Copy the entries exactly, through the "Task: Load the" line.

(Items from a data source)
----------------

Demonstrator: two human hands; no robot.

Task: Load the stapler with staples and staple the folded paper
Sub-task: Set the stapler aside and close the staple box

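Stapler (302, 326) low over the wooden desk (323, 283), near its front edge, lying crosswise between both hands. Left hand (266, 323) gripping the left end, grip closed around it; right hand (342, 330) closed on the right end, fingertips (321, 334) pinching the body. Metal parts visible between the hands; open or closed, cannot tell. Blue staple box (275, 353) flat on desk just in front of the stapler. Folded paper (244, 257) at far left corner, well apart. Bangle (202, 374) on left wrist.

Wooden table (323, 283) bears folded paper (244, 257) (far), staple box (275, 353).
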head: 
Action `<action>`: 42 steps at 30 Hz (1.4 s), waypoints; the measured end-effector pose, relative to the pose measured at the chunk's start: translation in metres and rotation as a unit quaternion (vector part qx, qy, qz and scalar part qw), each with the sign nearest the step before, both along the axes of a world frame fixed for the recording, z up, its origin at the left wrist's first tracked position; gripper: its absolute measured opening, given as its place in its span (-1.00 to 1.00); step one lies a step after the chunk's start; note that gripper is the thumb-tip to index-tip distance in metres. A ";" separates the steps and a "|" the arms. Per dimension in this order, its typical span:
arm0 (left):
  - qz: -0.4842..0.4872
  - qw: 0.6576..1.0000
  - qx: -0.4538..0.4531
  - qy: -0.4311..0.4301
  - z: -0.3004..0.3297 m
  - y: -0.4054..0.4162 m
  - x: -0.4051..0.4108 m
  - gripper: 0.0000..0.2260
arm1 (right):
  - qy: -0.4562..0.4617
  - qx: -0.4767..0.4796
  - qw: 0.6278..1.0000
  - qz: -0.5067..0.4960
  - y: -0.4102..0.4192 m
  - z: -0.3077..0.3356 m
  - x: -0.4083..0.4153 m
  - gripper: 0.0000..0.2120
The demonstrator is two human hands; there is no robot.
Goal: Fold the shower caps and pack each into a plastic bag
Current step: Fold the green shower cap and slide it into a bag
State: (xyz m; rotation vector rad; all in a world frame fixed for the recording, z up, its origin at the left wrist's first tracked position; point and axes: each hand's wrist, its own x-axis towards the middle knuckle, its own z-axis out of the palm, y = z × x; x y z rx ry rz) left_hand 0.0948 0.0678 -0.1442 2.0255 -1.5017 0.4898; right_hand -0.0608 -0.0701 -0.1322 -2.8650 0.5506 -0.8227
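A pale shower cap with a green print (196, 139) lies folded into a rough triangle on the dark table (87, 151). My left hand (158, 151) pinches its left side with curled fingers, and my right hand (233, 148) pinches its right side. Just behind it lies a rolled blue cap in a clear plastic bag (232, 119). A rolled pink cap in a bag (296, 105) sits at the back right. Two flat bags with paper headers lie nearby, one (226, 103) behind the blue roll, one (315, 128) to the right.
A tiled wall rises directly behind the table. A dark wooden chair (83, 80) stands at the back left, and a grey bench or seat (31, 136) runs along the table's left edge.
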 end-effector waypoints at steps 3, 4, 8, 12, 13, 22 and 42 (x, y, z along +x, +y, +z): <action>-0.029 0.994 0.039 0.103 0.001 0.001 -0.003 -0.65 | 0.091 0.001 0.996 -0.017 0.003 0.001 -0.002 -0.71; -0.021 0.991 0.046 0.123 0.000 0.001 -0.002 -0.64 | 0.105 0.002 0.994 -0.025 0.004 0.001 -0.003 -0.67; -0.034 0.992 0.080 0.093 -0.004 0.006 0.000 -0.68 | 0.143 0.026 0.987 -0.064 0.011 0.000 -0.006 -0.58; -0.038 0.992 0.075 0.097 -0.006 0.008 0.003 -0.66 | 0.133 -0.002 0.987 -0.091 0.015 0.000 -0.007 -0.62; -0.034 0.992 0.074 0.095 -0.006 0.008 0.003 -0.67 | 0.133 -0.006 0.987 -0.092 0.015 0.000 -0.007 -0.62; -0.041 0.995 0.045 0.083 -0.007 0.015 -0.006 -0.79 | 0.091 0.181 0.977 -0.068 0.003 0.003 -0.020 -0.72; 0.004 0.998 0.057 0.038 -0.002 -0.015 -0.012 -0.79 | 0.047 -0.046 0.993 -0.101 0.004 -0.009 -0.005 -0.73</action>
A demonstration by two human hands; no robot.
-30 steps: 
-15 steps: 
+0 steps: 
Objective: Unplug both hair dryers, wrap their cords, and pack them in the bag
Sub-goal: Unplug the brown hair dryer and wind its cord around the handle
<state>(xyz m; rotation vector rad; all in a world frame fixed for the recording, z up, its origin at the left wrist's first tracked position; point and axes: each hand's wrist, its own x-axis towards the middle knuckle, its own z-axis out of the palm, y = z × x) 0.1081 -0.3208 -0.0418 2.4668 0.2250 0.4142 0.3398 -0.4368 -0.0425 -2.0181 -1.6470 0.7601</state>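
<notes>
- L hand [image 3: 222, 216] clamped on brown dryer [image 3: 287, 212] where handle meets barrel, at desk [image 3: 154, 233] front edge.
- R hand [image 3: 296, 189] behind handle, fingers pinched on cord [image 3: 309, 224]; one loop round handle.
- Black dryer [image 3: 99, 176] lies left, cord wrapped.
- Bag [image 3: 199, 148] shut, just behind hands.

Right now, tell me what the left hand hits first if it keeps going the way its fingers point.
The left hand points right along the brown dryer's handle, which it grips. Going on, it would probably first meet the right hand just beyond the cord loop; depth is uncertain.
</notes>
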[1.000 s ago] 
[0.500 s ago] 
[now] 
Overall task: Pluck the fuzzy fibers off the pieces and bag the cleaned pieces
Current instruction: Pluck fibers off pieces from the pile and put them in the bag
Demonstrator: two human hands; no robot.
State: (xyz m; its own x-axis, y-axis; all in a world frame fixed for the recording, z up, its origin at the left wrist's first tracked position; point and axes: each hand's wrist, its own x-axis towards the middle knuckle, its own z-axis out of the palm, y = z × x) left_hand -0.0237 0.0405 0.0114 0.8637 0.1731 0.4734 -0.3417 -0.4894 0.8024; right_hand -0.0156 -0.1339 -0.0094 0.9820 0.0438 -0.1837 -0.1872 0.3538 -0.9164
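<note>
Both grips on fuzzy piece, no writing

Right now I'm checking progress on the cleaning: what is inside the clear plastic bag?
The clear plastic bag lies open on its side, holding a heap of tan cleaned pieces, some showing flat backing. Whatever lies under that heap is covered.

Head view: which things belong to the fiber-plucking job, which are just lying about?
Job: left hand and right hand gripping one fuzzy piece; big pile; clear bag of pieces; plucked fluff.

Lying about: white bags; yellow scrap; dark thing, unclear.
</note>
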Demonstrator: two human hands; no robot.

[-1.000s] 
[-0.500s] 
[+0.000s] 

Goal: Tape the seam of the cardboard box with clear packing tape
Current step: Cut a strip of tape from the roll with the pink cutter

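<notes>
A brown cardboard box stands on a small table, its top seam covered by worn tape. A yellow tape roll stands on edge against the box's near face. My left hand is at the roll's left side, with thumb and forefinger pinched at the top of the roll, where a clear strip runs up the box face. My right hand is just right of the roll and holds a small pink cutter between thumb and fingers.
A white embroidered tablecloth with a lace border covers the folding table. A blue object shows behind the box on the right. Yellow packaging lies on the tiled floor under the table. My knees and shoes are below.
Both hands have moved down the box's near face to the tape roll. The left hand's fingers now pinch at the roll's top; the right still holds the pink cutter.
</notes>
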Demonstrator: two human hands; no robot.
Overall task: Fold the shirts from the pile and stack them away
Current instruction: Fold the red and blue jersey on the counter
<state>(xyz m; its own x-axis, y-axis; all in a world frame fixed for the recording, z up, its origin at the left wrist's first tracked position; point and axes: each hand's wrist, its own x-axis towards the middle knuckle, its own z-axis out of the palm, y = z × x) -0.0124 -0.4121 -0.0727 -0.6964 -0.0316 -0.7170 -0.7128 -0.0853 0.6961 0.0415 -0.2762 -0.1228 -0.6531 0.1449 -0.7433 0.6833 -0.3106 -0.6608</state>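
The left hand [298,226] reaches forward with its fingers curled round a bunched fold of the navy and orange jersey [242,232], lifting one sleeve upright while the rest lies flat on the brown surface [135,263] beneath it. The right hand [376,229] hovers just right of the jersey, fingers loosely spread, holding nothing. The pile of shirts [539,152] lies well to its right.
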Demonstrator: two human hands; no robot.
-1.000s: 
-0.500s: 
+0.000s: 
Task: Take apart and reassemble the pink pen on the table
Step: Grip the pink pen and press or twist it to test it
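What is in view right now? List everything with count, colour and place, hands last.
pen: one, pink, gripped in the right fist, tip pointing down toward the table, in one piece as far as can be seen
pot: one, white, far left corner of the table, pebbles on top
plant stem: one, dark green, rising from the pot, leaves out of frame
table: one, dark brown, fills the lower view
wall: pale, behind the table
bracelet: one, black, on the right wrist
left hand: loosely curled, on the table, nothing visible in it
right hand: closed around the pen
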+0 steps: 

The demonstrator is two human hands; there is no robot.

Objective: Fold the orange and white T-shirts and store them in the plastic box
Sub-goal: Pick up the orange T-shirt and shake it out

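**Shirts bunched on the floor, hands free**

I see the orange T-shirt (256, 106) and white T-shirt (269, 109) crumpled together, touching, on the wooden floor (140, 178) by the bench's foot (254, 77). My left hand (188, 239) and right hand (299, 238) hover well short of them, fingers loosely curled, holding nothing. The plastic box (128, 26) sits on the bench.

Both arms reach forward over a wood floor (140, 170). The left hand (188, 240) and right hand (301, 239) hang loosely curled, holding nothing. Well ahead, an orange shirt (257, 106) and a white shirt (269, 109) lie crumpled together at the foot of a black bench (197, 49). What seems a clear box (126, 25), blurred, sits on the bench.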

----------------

§ **Response to this task**:
Demonstrator: two human hands; no robot.

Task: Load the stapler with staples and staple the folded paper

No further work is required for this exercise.